DIOTIMA EN EL BANQUETE

En una primera aproximación nos salta a la vista una afirmación que la sacerdotisa le expresa a Sócrates: “El amor es procreación en lo bello”.
Observamos que hay cierta incongruencia entre las alternativas que rodean el encuentro de Poros- Penías y la frase expresada por la sacerdotisa de Mantinea.
En efecto-si tal como dice el mito-, Poros, encontrándose ebrio de néctar, se echó a dormir en el jardín y Penías- que andaba mendigando- se acostó a su lado para engendrar un hijo, no nos parece precisamente este episodio algo bello, o al menos, no nos parece solamente bello. Consideramos que el relato es profundo y rico justamente porque contiene la mezcla de contingencias azarosas, confusas, buenas, malas, feas y bellas que caracterizan a la vida.

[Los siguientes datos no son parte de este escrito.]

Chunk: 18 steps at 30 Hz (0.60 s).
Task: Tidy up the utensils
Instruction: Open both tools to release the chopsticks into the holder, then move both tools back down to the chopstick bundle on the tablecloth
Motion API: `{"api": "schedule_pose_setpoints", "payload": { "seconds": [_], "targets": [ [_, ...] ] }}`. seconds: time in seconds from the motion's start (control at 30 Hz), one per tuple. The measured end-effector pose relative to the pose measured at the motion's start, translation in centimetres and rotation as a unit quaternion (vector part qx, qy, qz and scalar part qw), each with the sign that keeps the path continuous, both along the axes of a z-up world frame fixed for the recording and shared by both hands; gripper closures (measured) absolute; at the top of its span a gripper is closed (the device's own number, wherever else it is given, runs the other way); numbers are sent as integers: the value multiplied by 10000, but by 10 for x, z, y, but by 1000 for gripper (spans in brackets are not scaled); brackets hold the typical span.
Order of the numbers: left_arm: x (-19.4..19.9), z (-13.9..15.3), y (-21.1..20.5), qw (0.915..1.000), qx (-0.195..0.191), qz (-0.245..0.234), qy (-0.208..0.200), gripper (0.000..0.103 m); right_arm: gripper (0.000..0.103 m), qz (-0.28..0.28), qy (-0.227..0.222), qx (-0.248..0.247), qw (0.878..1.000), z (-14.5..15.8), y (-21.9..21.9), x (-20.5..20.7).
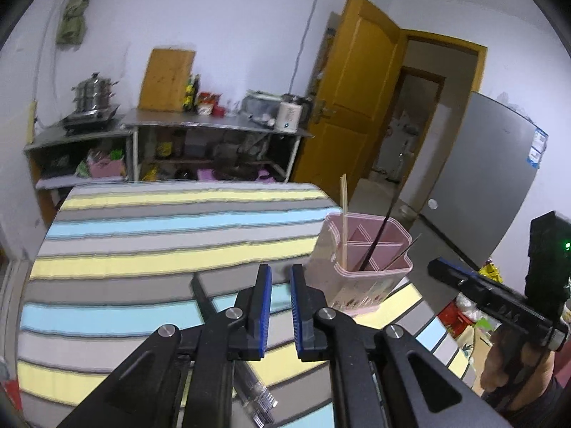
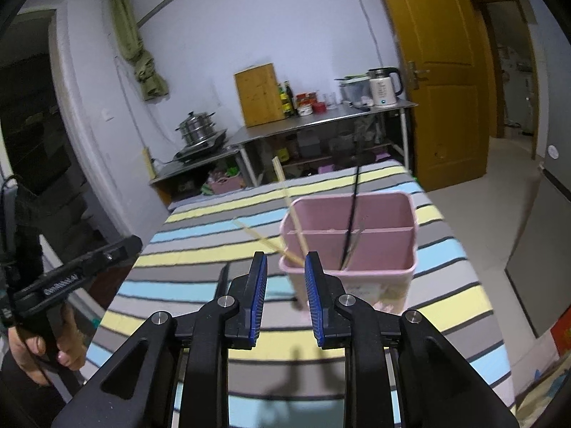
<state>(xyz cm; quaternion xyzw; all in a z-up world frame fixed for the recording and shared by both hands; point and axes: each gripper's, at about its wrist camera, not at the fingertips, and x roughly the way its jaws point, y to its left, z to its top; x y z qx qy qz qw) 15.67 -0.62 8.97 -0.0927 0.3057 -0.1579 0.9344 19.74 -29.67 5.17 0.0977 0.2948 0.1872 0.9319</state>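
A pink utensil holder [image 1: 360, 267] stands on a table covered with a striped cloth [image 1: 160, 221]. In the left wrist view it is right of centre, close to the cloth's right edge. In the right wrist view it fills the middle of the frame, just beyond the fingertips. Inner walls split it into compartments. Pale wooden chopsticks [image 2: 285, 192] lean out of its left end, and one of them tilts low over the rim toward the left. Black chopsticks [image 2: 353, 221] rise from a middle compartment. The left gripper [image 1: 280, 271] sits at the bottom centre of its own view, over bare cloth to the left of the holder. Its blue pads are drawn nearly together, with only a narrow gap and nothing between them. The right gripper [image 2: 285, 256] points at the holder's left end. Its pads are spread apart and grasp nothing, and the low wooden chopstick crosses just past their tips. A hand [image 2: 43, 339] grips the left gripper's handle at the lower left of the right wrist view. At the far right of the other view, another hand [image 1: 506, 356] holds the right one. Behind the table, a steel pot [image 1: 92, 92], a wooden cutting board [image 1: 166, 78] and a kettle [image 2: 383, 87] stand on metal counters. A yellow door [image 1: 353, 100] is open at the right.
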Motion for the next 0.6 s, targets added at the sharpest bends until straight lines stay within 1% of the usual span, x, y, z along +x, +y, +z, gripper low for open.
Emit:
{"api": "schedule_pose_setpoints", "payload": {
  "seconds": [0.13,0.33,0.47,0.6],
  "targets": [
    [-8,-24,16,9995,-21,187,258,93,80,189,102,21,9998,-11,13,-4],
    [-12,-56,30,9975,-22,339,624,93,80,441,291,-180,9984,-30,34,-9],
    [-11,-76,32,9957,-22,396,836,84,81,597,433,-234,9970,-42,45,-10],
    [-4,-95,32,9934,-13,446,1056,82,81,705,565,-300,9955,-53,52,-8]
  ]
}}
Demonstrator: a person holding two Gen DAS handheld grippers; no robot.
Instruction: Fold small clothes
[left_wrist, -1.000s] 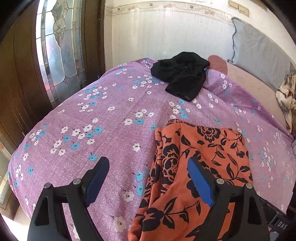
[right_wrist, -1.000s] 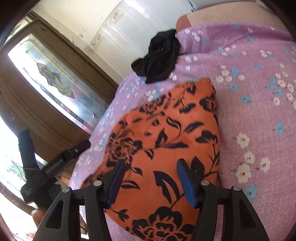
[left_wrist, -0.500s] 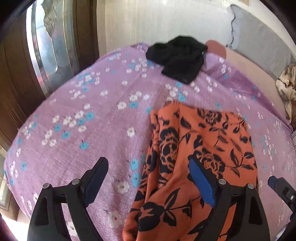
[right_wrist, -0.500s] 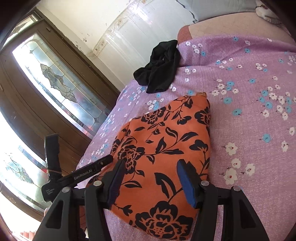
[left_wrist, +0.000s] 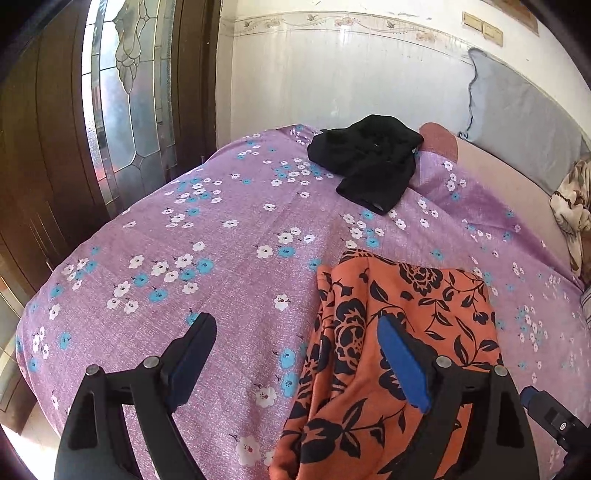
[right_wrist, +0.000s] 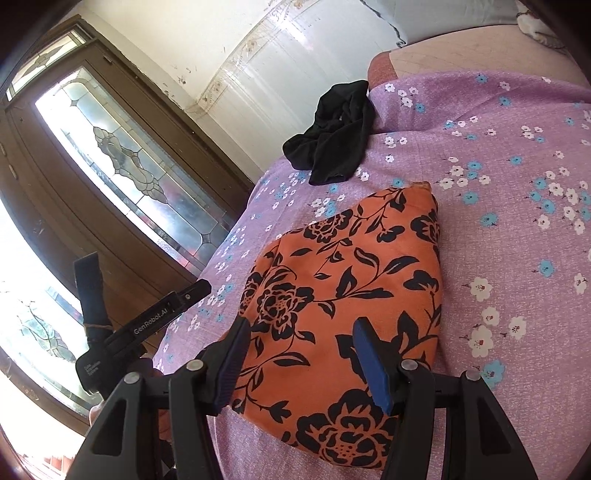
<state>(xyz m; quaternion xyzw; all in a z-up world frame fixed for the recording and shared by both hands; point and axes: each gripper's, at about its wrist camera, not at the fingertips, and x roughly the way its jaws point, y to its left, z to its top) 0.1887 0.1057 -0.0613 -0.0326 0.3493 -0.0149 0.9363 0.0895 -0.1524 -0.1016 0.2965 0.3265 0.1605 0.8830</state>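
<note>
left hand-held gripper (left_wrist: 295, 354): jaws spread wide, nothing between them; hovers above the bed, its right finger over the orange cloth's left part, its left finger over bare sheet.
right hand-held gripper (right_wrist: 301, 354): jaws apart, empty; hangs over the near end of the orange cloth, both fingers above the fabric, contact can't be told.
orange floral garment (right_wrist: 351, 288): orange with black flower print, folded into a rough rectangle, flat on the bed; directly under and ahead of the right hand-held gripper, to the right of the left one's centre (left_wrist: 399, 332).
black garment (left_wrist: 369, 162): crumpled heap, unfolded, far ahead of both hand-held grippers near the bed's far edge; well apart from the orange piece (right_wrist: 336, 133).
bed sheet (left_wrist: 184, 258): purple, white and blue flowers, covers the bed under both garments.
grey pillow (left_wrist: 524, 125): far right of the left hand-held gripper, leaning at the wall.
door (right_wrist: 122, 162): dark wood, leaded glass panel, left of both hand-held grippers.
left device body (right_wrist: 147, 325): visible left of the right hand-held gripper, black, printed lettering.
</note>
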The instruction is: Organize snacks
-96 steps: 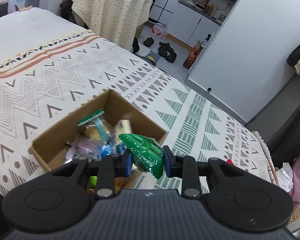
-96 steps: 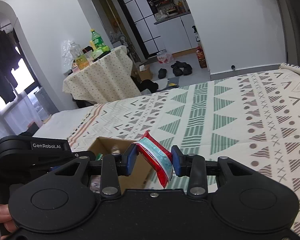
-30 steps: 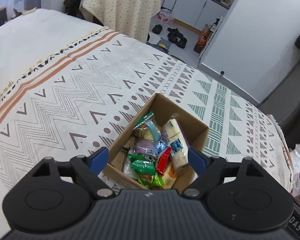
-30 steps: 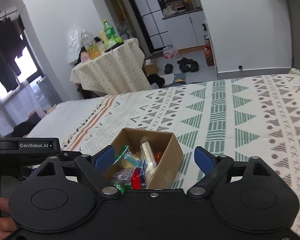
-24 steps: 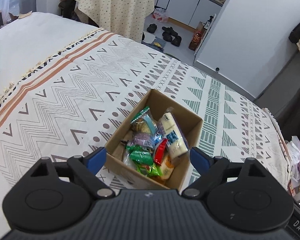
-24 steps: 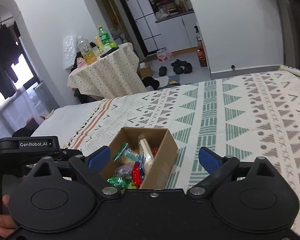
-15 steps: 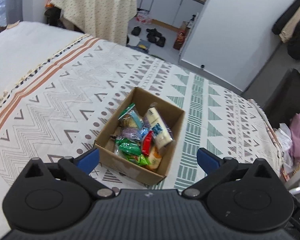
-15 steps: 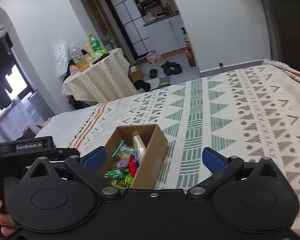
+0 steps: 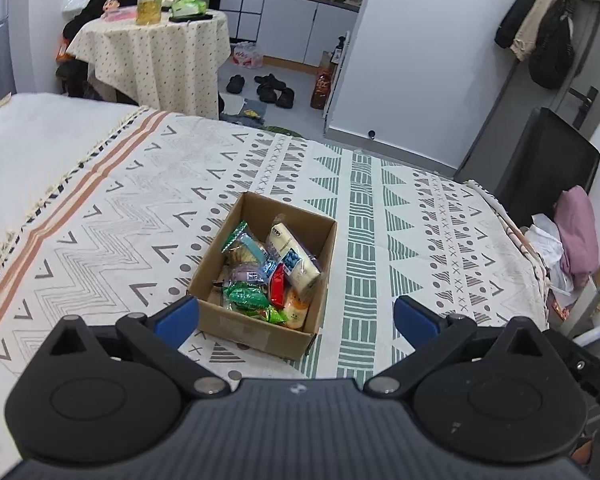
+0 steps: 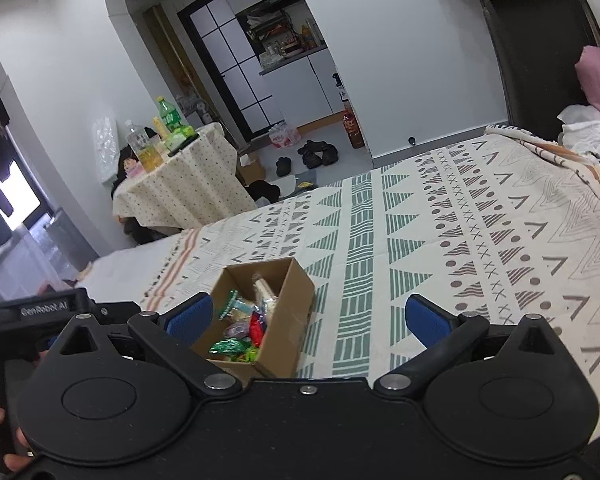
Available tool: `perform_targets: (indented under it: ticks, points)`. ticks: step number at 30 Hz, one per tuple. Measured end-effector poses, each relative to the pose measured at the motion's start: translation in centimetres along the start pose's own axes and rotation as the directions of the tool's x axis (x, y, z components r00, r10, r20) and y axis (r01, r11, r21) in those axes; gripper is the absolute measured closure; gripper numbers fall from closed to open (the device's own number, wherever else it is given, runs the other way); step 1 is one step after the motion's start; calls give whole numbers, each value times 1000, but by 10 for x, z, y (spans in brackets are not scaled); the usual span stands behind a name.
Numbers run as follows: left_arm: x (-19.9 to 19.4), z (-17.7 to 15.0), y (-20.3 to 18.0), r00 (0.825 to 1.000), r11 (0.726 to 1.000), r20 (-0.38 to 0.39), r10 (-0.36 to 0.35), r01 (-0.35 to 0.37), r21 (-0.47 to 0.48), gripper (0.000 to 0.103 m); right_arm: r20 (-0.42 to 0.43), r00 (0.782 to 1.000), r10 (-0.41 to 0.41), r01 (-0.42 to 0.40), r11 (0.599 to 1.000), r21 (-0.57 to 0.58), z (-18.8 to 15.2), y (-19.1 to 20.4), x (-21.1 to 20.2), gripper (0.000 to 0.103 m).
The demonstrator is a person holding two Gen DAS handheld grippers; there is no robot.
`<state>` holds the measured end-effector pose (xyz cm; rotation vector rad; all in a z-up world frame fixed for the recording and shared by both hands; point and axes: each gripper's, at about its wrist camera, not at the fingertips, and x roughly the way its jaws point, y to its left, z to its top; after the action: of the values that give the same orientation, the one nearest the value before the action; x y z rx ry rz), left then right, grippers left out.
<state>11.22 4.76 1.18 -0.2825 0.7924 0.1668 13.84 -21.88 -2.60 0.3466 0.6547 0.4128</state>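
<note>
A brown cardboard box (image 9: 325, 258) sits on the patterned bedspread (image 9: 112, 216) and holds several snack packets, among them a green one (image 9: 245, 295), a red one (image 9: 277, 288) and a cream one (image 9: 291, 258). My left gripper (image 9: 296, 316) is open and empty, held above and behind the box. My right gripper (image 10: 307, 318) is open and empty too, farther back, with the box (image 10: 292, 320) low between its pads. The left gripper body (image 10: 40, 312) shows at the left of the right wrist view.
A round table with a dotted cloth (image 9: 152, 60) carries bottles beyond the bed. Shoes (image 9: 268, 86) lie on the floor by the kitchen cupboards. A black chair (image 9: 548, 160) with pink and white clothes (image 9: 572, 236) stands at the bed's right edge.
Both grippers have let go of their packets, which now lie in the box. Both have opened wide and drawn back and up from the box.
</note>
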Motion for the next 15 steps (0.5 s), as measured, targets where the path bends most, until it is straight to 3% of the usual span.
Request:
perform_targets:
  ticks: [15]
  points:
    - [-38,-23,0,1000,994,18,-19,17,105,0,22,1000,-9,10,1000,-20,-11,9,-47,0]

Intentaremos profundizar aún más en el pensamiento que anima la ponencia socrática, sobre todo aquello referido a la procreación en lo bello.
Para esto vamos a citar un texto de Gregory Vlastos según el cual la teoría de Platón “…no contempla el amor a personas completas sino sólo el que se dirige a una versión abstracta de las personas consistente en un complejo de sus mejores cualidades. Esta es la razón de que el efecto personal ocupe un lugar tan bajo en la escala amoris de Platón”.
Por su parte, Marta Nussbaum hace hincapié en que el secreto para que el iniciado logre su meta reside en la fe en la conmensurabilidad del deseo. Según esta autora para Sócrates no hay akrasia posible ya que cualquier persona conocedora de que A vale más que B no puede dejar de elegir por A. Es esta misma fe la que habilita al aspirante a optar sólo por lo bello de las personas al tiempo que se aleja cada vez más de los afectos particulares. Este comentario coincide con lo señalado por Graciela Marcos : “Esto es, si se conoce qué es lo pío no se puede menos que actuar de acuerdo con ese conocimiento. Es una tesis muy fuerte”.
Este rasgo del pensamiento socrático se contrapone con el supuesto que habíamos establecido previamente según el cual el deseo es tanto deseo de algo bueno como de algo malo.
Al respecto, sería interesante citar lo que nos expresa Fedor Dostoievski en Memorias del Subsuelo: “ Sospecho damas y caballeros que me están mirando con compasión preguntándose cómo no logro entender que un hombre esclarecido y culto (…) no puede tener deseos deliberados de perjudicarse (…) Y lo hará para dejar sentado su derecho a desear las cosas más idiotas, y para no verse obligado a tener sólo deseos sensatos (…) Porque, suceda lo que sucediera, nos deja nuestra posesión más importante, más preciada: nuestra individualidad “.